» Instructions to follow:
Copy every line of the data exactly, leaving nothing out.
***** Supplied material *****
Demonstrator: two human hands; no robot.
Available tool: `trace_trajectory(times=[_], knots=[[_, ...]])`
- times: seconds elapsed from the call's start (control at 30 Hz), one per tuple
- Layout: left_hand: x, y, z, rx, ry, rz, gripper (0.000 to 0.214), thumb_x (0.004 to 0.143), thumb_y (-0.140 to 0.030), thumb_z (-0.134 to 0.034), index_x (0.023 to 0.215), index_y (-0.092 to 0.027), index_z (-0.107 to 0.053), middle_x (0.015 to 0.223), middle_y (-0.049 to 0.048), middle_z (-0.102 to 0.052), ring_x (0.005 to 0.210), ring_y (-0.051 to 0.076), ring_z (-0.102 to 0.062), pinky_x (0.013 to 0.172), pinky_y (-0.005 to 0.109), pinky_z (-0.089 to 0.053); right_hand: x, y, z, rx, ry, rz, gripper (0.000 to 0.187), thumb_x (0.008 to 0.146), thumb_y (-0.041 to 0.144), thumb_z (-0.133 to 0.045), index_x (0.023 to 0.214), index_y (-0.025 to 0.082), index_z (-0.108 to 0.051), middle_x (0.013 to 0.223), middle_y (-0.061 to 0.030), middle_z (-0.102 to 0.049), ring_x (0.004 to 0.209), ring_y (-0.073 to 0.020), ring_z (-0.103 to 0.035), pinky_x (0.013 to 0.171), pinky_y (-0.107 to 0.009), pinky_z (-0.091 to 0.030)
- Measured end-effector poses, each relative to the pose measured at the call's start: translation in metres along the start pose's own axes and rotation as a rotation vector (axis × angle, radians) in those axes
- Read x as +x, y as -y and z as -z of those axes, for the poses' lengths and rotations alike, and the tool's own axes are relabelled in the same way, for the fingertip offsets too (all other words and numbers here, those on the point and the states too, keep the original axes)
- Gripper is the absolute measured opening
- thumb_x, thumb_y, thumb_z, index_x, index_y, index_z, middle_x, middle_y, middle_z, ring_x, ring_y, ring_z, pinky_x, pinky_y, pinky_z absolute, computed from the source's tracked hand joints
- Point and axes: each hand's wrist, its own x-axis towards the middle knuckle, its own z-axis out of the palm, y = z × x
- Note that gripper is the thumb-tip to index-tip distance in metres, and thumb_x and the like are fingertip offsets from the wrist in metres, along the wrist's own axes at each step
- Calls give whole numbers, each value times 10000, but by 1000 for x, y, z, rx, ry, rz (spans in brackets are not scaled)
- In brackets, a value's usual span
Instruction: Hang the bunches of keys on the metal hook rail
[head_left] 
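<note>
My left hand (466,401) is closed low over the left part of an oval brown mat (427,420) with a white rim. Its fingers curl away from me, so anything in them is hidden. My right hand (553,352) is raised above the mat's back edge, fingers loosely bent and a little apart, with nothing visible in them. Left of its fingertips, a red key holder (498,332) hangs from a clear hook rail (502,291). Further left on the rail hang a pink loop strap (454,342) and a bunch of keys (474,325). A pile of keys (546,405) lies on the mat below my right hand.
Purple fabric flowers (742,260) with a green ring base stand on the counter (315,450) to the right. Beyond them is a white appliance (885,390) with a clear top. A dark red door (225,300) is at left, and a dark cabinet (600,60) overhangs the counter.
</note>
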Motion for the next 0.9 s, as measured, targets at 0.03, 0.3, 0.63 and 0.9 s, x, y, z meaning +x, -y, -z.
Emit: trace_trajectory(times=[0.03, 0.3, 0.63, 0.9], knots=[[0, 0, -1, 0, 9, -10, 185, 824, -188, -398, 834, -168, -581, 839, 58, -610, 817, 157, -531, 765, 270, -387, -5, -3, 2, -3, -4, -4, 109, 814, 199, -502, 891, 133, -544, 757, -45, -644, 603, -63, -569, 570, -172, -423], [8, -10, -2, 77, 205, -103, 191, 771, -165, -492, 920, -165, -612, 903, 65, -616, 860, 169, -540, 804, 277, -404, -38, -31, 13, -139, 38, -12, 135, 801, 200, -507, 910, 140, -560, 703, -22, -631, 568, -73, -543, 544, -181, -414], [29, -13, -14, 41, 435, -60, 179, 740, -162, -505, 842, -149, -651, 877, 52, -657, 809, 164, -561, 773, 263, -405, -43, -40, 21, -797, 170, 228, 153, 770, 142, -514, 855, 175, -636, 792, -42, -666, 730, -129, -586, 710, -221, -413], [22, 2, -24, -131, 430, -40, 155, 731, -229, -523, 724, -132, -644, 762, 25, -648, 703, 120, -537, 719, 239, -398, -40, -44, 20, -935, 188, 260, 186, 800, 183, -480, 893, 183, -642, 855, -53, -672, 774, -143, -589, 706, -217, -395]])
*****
» Response to this task:
Demonstrator: two human hands; no robot.
Available tool: `trace_trajectory(times=[_], knots=[[_, ...]])`
- times: seconds elapsed from the call's start (control at 30 Hz), one per tuple
- Layout: left_hand: x, y, z, rx, ry, rz, gripper (0.000 to 0.214), thumb_x (0.004 to 0.143), thumb_y (-0.140 to 0.030), thumb_z (-0.134 to 0.034), index_x (0.023 to 0.215), index_y (-0.092 to 0.027), index_z (-0.107 to 0.053), middle_x (0.015 to 0.223), middle_y (-0.049 to 0.048), middle_z (-0.102 to 0.052), ring_x (0.005 to 0.210), ring_y (-0.051 to 0.076), ring_z (-0.102 to 0.062), pinky_x (0.013 to 0.172), pinky_y (-0.005 to 0.109), pinky_z (-0.089 to 0.053); right_hand: x, y, z, rx, ry, rz, gripper (0.000 to 0.187), thumb_x (0.008 to 0.146), thumb_y (-0.041 to 0.144), thumb_z (-0.133 to 0.045), index_x (0.023 to 0.214), index_y (-0.025 to 0.082), index_z (-0.108 to 0.051), middle_x (0.013 to 0.223), middle_y (-0.061 to 0.030), middle_z (-0.102 to 0.049), ring_x (0.004 to 0.209), ring_y (-0.073 to 0.020), ring_z (-0.103 to 0.035), pinky_x (0.013 to 0.171), pinky_y (-0.107 to 0.009), pinky_z (-0.091 to 0.030)
- Measured end-effector poses, each relative to the pose measured at the call's start: translation in metres along the start pose's own axes and rotation as a rotation vector (axis × angle, radians) in those axes
- Read x as +x, y as -y and z as -z of those axes, for the poses' lengths and rotations alike, and the tool's own axes are relabelled in the same way, for the fingertip offsets too (all other words and numbers here, those on the point and the states too, keep the original axes)
- Gripper is the absolute measured opening
- thumb_x, thumb_y, thumb_z, index_x, index_y, index_z, middle_x, middle_y, middle_z, ring_x, ring_y, ring_z, pinky_x, pinky_y, pinky_z absolute, computed from the source's tracked hand joints
- Point and axes: each hand's wrist, its own x-axis towards the middle knuckle, its own z-axis out of the palm, y = z × x
- Note that gripper is the thumb-tip to index-tip distance in metres, and thumb_x and the like are fingertip offsets from the wrist in metres, along the wrist's own axes at each step
- Calls give whole numbers, each value times 10000, but by 1000 for x, y, z, rx, ry, rz (spans in brackets are not scaled)
- In brackets, a value's usual span
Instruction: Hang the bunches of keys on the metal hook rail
[head_left] 
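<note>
My left hand (466,401) is closed low over the left part of an oval brown mat (427,420) with a white rim. Its fingers curl away from me, so anything in them is hidden. My right hand (553,352) is raised above the mat's back edge, fingers loosely bent and a little apart, with nothing visible in them. Left of its fingertips, a red key holder (498,332) hangs from a clear hook rail (502,291). Further left on the rail hang a pink loop strap (454,342) and a bunch of keys (474,325). A pile of keys (546,405) lies on the mat below my right hand.
Purple fabric flowers (742,260) with a green ring base stand on the counter (315,450) to the right. Beyond them is a white appliance (885,390) with a clear top. A dark red door (225,300) is at left, and a dark cabinet (600,60) overhangs the counter.
</note>
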Motion for the next 0.9 s, as measured, targets at 0.03, 0.3, 0.63 and 0.9 s, x, y, z meaning +x, -y, -z.
Emit: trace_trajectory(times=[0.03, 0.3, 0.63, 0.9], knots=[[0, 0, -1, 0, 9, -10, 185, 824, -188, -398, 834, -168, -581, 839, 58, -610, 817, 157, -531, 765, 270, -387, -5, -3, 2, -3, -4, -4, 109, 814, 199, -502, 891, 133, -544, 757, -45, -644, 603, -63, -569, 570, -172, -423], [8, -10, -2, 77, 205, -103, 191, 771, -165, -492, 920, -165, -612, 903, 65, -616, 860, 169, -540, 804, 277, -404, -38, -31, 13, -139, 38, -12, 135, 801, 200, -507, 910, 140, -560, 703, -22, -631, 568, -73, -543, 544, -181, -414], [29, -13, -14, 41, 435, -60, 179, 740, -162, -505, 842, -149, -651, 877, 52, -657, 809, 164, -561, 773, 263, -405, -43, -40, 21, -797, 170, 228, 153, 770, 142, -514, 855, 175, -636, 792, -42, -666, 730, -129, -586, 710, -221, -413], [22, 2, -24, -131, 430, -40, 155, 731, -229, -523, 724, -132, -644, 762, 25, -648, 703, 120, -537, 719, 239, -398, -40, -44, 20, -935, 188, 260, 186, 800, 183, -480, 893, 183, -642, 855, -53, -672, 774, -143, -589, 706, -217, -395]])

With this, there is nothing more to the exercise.